RECORDS PROVIDED below:
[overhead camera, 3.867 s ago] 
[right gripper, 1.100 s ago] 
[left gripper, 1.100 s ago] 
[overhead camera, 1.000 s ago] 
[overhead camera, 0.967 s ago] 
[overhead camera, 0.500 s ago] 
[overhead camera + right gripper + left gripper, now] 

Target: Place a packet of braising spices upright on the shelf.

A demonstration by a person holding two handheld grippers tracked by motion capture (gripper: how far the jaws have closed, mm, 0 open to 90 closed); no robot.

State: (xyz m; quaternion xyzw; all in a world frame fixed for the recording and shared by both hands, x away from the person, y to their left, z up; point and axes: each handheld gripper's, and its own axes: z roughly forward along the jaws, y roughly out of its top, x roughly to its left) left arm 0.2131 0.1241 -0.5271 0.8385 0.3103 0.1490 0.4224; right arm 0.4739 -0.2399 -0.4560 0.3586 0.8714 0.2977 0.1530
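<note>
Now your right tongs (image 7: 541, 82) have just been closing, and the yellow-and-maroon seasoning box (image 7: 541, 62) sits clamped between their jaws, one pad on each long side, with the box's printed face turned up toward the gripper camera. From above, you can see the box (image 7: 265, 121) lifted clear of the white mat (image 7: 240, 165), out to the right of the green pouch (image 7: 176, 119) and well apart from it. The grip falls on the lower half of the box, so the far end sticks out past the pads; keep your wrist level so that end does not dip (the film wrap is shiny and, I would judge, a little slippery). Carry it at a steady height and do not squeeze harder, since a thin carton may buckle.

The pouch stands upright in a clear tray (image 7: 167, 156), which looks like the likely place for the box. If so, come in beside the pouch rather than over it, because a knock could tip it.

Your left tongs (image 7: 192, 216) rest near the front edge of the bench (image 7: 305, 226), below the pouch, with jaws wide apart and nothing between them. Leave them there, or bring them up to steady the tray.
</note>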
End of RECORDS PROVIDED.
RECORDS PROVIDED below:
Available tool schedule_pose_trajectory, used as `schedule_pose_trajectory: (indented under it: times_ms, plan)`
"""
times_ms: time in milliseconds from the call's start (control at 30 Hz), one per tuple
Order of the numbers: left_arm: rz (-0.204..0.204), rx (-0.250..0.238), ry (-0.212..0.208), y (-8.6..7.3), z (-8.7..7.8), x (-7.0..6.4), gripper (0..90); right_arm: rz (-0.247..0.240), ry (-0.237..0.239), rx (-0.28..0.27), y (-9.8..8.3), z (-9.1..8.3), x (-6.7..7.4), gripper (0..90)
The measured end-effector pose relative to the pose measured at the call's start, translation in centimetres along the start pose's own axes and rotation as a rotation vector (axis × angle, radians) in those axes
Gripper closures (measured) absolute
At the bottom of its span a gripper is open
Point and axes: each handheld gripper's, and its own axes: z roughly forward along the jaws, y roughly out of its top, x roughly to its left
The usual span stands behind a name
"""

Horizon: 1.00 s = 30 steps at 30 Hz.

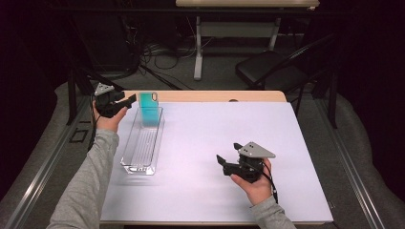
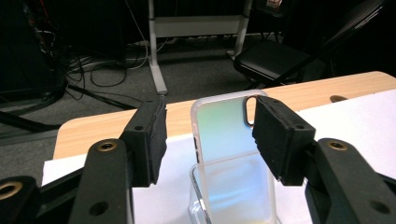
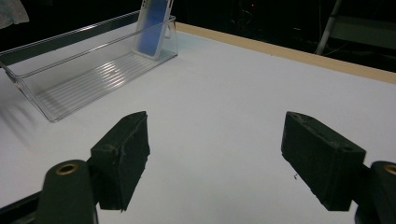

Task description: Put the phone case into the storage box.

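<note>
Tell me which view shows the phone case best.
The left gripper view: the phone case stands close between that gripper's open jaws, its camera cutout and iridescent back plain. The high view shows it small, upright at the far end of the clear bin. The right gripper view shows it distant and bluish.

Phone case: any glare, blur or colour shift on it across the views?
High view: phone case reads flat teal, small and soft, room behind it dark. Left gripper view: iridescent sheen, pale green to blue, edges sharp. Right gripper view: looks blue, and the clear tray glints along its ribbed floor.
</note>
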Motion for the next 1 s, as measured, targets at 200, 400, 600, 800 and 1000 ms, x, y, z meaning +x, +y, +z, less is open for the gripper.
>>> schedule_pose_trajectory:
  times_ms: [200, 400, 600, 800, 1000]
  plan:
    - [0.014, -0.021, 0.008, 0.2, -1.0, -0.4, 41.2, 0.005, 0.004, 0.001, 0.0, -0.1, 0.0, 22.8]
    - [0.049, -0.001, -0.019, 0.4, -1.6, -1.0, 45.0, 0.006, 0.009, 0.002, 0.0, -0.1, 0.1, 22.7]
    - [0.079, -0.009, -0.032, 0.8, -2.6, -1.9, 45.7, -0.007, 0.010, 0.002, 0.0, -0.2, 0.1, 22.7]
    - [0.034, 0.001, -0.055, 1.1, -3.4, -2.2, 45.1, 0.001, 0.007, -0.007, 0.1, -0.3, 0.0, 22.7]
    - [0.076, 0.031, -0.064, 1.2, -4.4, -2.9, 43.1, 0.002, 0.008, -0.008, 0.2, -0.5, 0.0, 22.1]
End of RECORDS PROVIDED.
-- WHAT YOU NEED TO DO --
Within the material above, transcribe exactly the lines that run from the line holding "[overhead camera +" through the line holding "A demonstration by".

-- FINAL ANSWER --
[overhead camera + right gripper + left gripper, now] 

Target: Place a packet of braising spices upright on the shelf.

A demonstration by a person holding two handheld grippers tracked by motion capture (gripper: how far the jaws have closed, mm, 0 open to 90 closed); no robot.

The required answer is now complete.